[RECORDS — start]
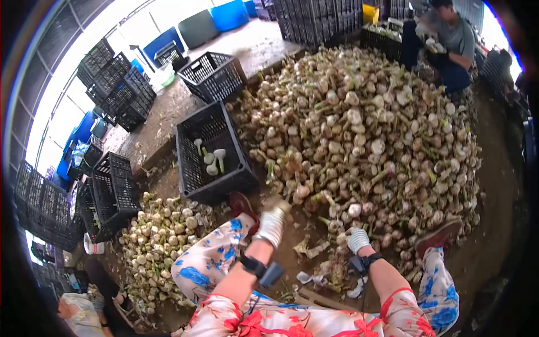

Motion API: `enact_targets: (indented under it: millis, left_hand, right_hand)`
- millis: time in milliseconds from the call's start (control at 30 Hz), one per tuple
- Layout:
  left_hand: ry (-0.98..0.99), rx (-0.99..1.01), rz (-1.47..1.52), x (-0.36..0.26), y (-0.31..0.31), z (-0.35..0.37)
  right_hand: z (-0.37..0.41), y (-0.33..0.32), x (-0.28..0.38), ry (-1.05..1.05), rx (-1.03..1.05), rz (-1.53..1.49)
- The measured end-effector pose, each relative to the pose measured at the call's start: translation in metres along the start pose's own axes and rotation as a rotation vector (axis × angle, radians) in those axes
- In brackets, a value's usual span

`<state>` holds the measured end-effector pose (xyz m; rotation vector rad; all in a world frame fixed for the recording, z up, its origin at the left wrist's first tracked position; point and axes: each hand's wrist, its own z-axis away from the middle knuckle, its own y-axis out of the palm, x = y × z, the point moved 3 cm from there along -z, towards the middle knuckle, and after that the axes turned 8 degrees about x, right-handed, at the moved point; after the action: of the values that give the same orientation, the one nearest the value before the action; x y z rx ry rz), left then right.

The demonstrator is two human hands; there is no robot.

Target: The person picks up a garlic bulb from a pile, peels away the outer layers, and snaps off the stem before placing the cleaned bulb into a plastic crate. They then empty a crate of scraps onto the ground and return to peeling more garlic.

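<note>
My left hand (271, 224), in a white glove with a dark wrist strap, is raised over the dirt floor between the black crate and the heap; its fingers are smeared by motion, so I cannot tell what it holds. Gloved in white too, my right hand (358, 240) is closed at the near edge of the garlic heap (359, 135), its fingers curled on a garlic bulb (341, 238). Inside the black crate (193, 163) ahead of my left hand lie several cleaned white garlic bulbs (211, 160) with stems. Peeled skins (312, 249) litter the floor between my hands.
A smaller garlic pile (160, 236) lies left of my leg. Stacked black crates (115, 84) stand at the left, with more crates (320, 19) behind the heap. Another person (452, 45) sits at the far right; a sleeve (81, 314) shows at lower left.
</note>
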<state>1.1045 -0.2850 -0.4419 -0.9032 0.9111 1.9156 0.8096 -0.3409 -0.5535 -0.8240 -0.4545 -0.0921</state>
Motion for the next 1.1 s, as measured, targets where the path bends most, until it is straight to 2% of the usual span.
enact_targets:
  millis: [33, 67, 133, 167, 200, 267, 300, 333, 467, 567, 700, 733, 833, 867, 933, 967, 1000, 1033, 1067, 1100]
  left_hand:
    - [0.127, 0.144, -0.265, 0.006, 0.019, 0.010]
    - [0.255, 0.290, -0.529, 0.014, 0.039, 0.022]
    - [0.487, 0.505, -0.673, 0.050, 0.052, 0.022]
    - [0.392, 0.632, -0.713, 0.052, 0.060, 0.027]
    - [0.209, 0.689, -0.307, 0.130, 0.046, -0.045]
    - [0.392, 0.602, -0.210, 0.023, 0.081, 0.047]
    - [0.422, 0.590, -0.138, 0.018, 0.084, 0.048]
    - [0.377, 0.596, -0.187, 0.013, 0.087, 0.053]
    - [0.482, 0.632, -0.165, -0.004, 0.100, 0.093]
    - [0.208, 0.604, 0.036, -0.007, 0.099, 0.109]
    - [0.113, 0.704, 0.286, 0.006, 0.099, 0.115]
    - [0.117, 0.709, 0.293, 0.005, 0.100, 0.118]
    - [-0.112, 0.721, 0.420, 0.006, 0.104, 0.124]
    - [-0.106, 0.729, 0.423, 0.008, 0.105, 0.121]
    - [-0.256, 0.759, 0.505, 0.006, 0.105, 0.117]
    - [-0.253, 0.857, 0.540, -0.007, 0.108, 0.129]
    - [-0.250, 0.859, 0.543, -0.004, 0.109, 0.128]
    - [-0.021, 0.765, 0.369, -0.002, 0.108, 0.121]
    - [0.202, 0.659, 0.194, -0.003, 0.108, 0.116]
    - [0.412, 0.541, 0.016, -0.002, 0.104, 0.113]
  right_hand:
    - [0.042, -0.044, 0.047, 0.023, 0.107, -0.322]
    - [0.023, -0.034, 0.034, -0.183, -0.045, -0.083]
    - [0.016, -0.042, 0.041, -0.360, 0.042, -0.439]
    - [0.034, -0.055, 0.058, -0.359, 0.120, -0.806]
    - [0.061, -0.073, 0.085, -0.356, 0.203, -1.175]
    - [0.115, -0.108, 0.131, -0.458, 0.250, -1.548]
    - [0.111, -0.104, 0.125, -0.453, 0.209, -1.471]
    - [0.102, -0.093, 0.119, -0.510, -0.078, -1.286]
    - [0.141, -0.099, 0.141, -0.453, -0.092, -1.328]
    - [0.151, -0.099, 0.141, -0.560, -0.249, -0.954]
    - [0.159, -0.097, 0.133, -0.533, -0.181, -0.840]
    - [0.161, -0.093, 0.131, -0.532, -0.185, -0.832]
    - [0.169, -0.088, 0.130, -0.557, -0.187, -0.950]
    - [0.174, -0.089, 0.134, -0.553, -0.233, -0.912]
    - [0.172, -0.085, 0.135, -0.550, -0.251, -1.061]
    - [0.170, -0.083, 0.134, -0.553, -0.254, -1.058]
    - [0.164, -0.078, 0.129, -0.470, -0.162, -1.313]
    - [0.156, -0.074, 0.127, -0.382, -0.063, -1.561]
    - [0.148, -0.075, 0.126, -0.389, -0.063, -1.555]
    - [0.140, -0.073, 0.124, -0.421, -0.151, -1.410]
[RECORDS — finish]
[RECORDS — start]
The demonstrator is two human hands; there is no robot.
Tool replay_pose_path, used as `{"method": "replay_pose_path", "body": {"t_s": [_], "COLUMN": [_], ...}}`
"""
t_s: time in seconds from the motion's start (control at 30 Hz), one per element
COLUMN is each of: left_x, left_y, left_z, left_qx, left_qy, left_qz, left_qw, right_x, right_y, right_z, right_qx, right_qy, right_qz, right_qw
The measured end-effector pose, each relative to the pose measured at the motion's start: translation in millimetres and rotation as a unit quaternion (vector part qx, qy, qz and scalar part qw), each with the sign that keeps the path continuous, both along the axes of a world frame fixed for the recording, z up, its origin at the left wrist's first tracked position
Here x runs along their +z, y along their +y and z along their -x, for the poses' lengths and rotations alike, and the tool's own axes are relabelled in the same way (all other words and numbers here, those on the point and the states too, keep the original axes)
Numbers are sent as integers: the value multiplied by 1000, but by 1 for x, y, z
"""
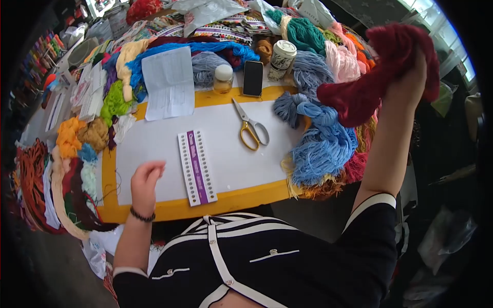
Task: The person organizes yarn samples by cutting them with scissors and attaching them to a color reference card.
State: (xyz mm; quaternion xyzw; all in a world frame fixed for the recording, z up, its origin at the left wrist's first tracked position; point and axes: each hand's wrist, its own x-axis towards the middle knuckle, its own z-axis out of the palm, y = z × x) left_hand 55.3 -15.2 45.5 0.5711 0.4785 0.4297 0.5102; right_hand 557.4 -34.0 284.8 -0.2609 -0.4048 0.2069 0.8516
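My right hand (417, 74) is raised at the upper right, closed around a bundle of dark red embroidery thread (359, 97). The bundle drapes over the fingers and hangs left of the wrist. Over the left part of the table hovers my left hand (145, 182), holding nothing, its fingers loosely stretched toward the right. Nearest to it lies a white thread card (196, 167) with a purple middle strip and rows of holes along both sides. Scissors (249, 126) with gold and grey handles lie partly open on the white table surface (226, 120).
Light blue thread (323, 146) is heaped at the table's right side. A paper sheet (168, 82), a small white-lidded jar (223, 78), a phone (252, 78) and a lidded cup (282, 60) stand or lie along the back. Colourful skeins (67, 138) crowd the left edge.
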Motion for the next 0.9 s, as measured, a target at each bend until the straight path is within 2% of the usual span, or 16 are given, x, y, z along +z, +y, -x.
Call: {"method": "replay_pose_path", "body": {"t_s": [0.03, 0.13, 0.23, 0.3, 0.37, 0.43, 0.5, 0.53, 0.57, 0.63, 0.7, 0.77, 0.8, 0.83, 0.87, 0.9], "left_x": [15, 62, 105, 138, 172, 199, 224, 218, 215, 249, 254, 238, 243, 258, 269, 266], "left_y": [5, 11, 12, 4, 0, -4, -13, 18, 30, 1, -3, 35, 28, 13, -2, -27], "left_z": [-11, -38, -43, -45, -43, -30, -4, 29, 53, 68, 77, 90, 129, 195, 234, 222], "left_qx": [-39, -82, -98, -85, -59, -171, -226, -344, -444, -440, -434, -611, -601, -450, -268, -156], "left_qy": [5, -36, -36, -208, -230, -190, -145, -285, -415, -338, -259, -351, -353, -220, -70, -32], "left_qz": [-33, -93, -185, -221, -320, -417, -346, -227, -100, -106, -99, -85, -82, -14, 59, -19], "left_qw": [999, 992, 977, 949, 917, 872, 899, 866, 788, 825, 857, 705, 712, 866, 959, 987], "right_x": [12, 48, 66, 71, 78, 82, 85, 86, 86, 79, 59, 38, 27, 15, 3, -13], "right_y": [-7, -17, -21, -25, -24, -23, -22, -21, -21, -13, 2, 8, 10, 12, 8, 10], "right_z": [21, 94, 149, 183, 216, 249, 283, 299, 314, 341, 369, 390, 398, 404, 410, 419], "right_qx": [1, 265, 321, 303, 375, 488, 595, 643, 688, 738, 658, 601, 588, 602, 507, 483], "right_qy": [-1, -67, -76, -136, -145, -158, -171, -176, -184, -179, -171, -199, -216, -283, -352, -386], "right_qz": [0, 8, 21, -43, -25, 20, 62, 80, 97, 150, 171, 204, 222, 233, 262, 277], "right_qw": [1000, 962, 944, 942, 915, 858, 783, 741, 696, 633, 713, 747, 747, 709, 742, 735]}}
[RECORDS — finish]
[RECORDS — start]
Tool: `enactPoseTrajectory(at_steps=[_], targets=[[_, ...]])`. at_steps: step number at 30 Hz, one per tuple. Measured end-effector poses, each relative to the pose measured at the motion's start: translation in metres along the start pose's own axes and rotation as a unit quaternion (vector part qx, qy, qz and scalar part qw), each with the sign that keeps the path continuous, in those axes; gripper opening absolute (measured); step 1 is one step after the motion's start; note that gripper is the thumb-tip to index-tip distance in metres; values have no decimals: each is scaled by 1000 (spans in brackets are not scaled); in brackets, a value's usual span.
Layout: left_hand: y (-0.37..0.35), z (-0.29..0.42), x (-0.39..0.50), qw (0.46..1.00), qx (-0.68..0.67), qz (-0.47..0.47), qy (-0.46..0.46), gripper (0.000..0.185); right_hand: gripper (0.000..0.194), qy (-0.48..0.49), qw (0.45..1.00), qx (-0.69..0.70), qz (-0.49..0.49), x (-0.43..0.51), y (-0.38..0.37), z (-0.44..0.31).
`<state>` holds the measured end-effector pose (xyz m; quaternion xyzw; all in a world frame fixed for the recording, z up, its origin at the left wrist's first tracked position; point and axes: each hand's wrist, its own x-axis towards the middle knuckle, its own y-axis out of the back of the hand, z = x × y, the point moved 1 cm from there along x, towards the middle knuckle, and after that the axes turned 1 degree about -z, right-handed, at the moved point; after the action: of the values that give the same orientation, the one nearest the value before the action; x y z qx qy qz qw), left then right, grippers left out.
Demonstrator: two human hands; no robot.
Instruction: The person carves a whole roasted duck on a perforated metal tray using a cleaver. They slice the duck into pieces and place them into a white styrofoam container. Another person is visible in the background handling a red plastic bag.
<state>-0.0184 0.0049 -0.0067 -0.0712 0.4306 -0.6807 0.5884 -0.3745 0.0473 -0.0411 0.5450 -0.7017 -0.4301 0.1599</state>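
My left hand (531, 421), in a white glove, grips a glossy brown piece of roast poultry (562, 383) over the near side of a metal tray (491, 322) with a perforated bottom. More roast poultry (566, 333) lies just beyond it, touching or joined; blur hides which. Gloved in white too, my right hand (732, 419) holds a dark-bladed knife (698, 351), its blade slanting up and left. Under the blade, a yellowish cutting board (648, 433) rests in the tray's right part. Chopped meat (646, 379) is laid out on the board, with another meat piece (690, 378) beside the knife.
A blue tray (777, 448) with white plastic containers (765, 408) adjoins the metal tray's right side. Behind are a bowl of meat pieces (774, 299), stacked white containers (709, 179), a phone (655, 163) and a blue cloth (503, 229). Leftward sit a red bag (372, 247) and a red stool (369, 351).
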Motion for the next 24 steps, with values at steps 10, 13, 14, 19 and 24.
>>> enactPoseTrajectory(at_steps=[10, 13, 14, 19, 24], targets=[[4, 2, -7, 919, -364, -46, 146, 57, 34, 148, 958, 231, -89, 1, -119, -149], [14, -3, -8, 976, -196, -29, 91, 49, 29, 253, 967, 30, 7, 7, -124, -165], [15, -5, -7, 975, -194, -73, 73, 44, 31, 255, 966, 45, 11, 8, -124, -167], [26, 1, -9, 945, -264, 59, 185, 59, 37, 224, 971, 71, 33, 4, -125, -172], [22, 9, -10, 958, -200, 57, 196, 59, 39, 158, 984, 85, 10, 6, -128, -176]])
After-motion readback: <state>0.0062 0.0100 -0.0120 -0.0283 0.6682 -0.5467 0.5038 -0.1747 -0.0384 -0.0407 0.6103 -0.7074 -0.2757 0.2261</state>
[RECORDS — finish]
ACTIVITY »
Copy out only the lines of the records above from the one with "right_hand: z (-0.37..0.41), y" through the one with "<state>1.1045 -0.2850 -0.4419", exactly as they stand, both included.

SOLUTION »
  right_hand: z (-0.37..0.41), y (-0.33..0.32), x (-0.28..0.38), ry (-1.05..1.05), rx (-1.03..1.05), rz (-1.53..1.49)
- The measured end-effector pose, each relative to the pose measured at the call's start: translation in metres along the start pose's own axes and rotation as a rotation vector (axis × angle, radians) in those axes
- In brackets, a value's usual span

`<state>` holds the measured end-effector pose (xyz m; rotation vector rad; all in a world frame fixed for the recording, z up, its origin at the left wrist's first tracked position; point and axes: each hand's wrist, its own z-axis away from the middle knuckle, its own y-axis out of the palm, x = y × z, the point moved 3 cm from there along -z, towards the middle knuckle, and after that the axes turned 8 degrees about x, right-handed, at the moved point; after the action: of the values that give the same orientation, the one nearest the value before the action; x y z rx ry rz), left then right.

The demonstrator is two human hands; there is no robot.

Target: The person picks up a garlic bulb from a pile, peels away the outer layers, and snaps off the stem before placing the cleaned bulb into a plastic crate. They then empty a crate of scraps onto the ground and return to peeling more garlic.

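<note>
My left hand (271, 224), in a white glove with a dark wrist strap, is raised over the dirt floor between the black crate and the heap; its fingers are smeared by motion, so I cannot tell what it holds. Gloved in white too, my right hand (358, 240) is closed at the near edge of the garlic heap (359, 135), its fingers curled on a garlic bulb (341, 238). Inside the black crate (193, 163) ahead of my left hand lie several cleaned white garlic bulbs (211, 160) with stems. Peeled skins (312, 249) litter the floor between my hands.
A smaller garlic pile (160, 236) lies left of my leg. Stacked black crates (115, 84) stand at the left, with more crates (320, 19) behind the heap. Another person (452, 45) sits at the far right; a sleeve (81, 314) shows at lower left.
</note>
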<state>1.1045 -0.2850 -0.4419 -0.9032 0.9111 1.9156 0.8096 -0.3409 -0.5535 -0.8240 -0.4545 -0.0921</state>

The answer has been written out completely.